You have the right (speaking of the above) to actively oppose any proposed (or existing) laws or regulations that will reduce your freedom to use aftermarket parts and services or curtail your ability to take part in the motorcycling hobbies of your choice.

Fact is, there are several warranties involved regarding new Harley Davidson motorcycles, including (as expressed in your owner’s manual) noise, emissions, and the “materials and workmanship” biggie we all regard (or disregard) most. And those are just the ones that are “legitimate” new vehicle warranties. There are others, like replacement tire or battery warranties. Some, you might get to pay for in more ways than one, whether you ever use them or not.

I’ll try to explain… No doubt, the factory’s cost for coverage reflects in the price of the machines on the showroom floor. In a very real sense, there are several bucks included in the MSRP directly related to this cost. Currently, the language of H-D’s warranty-speak leans heavily on the “two-year” aspect of coverage. That clock ticks whether out on a ride or stuck in the garage. The unlimited-mileage part of the warranty is very underplayed and it doesn’t surprise me one bit. Yet it stands to reason that the relative costs to the Company of a machine that remains unused for 90 percent of that time, versus one that accumulates 40,000-50,000 miles (or more) in the same period are enormously different! Let me put it this way: For what these buggers cost, if I were to buy a new one, I’d ride the friggin’ tires off it for that first two years! The primary reason begin, I’d want that warranty money imbedded in my purchase price back, so, I’d take it in “trade.” What the hell; if I’ve got to spend money, time and effort to keep the warranty valid anyway, I might as well see what kinds of “defects in materials and workmanship” might come up under serious use and mileage. (Nothing else makes as much sense, presuming one doesn’t buy a Harley merely to impress the neighbors.)

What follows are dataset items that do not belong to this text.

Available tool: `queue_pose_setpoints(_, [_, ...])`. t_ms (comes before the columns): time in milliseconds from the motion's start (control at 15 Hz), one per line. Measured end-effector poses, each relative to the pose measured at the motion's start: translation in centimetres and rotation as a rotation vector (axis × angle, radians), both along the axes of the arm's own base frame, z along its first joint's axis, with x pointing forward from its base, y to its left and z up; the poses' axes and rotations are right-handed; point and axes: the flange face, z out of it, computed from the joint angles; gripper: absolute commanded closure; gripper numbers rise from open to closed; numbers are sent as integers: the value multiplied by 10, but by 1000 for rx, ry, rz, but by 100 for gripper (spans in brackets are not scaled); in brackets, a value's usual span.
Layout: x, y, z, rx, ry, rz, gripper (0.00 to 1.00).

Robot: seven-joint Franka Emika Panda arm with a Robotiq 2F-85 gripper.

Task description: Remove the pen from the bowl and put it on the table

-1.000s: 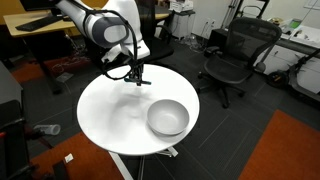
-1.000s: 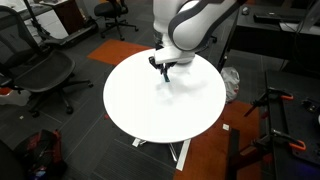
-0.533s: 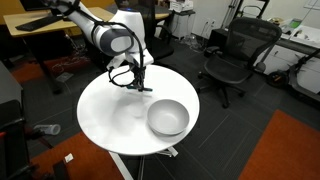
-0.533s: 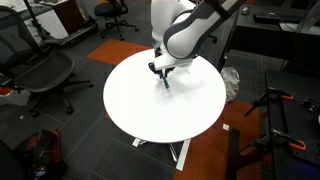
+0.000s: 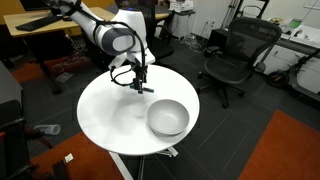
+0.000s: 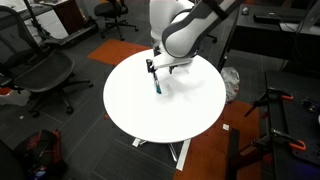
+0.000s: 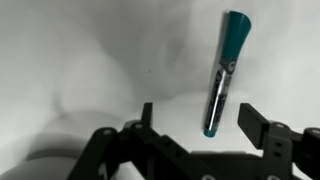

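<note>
The teal-blue pen (image 7: 225, 70) lies on the white table (image 7: 80, 60) in the wrist view, its lower end between my gripper (image 7: 196, 112) fingers and touching neither. The gripper stands open. In both exterior views the gripper (image 5: 140, 80) (image 6: 155, 70) hangs just above the table (image 5: 105, 115) (image 6: 150, 120), with the pen (image 6: 157, 86) as a small teal streak under it. The grey metallic bowl (image 5: 168, 117) sits empty on the near right part of the table, apart from the gripper. In the exterior view from the opposite side the bowl is hidden behind the arm.
Black office chairs (image 5: 232, 55) (image 6: 45, 75) stand around the table. Wooden desks (image 5: 40, 25) are behind the arm. A blue object (image 5: 45, 129) lies on the dark floor, and orange carpet (image 5: 290, 150) lies to one side.
The gripper came down to the tabletop with the pen, then its jaws opened. The pen now lies free on the table.
</note>
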Motion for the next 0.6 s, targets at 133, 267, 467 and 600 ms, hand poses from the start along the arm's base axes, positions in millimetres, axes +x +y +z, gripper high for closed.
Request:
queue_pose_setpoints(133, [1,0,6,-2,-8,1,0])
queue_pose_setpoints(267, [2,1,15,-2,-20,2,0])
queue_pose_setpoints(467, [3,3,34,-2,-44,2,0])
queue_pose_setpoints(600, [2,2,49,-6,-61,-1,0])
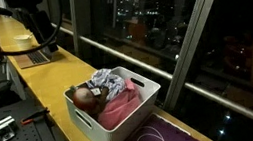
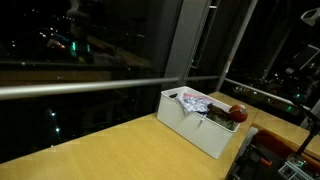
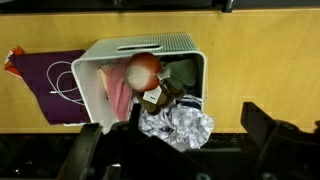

Instead, people who don’t know Harleys well or ride enough to know, spend additional big bucks on a so-called “extended warranty,” which isn’t. Any extended warranty is really an insurance policy, and consequently not nearly as useful as the factory item. Without entering into a debate on the subject, I’ll simply state: Never buy one of these until your are absolutely comfortable with the specifics of the thing and whether or not the shop you will wind up using for the work on your bike will take it as payment. Please, please pay attention to this little detail: I said, “wind up using,” not “start out using.” Too often, those are two different establishments by the time any of your warranties are used up or any claims are settled.

You see, in the end, there are no real guarantees anyway, so the burning question asked at the beginning of this article almost never applies to anything but the power train when its asked and is never adequately answered, except by you. Perhaps the truly thoughtful version of the classic inquiry should look something a bit more like this: “How will the modifications I intend to make, properly done, affect the machine I own in the long run?” Notice the idea of “warranty” becomes merely an implied subset here?

For best results, consider working with performance-oriented dealerships and/or independent shops with a proven history of working with customers and their Harleys, not just a set of rules and guidelines that only matter till the “new” wears off.
You have the right to buy high-quality, reliable aftermarket performance and specialty parts, accessories and styling options.